▶ _Required action_: Please reproduce the entire listing exactly.

———

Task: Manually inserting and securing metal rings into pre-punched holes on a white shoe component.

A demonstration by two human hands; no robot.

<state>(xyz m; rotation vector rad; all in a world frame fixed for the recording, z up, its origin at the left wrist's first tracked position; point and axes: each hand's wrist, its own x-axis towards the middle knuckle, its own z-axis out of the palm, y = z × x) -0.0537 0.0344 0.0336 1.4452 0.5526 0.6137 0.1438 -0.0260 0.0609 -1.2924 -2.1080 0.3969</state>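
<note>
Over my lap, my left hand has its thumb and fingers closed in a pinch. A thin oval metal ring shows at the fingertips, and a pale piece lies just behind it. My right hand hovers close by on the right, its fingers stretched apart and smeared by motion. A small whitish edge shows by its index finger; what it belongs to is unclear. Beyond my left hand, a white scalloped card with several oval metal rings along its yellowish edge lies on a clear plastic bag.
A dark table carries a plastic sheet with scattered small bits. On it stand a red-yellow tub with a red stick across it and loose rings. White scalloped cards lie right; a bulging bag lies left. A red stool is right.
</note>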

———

▶ _The answer_:
Task: Manually inserting and securing metal rings into pre-punched holes on a white shoe component.

A demonstration by two human hands; no robot.

<state>(xyz m; rotation vector rad; all in a world frame fixed for the recording, z up, its origin at the left wrist's first tracked position; point and axes: each hand's wrist, its own x-axis towards the middle knuckle, its own z-axis out of the palm, y = z × x) -0.0537 0.0344 0.0336 1.4452 0.5526 0.6137 0.1438 -0.0260 0.0609 -1.2924 -2.1080 0.3969</state>
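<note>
Over my lap, my left hand has its thumb and fingers closed in a pinch. A thin oval metal ring shows at the fingertips, and a pale piece lies just behind it. My right hand hovers close by on the right, its fingers stretched apart and smeared by motion. A small whitish edge shows by its index finger; what it belongs to is unclear. Beyond my left hand, a white scalloped card with several oval metal rings along its yellowish edge lies on a clear plastic bag.
A dark table carries a plastic sheet with scattered small bits. On it stand a red-yellow tub with a red stick across it and loose rings. White scalloped cards lie right; a bulging bag lies left. A red stool is right.
</note>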

What came before is the complete response.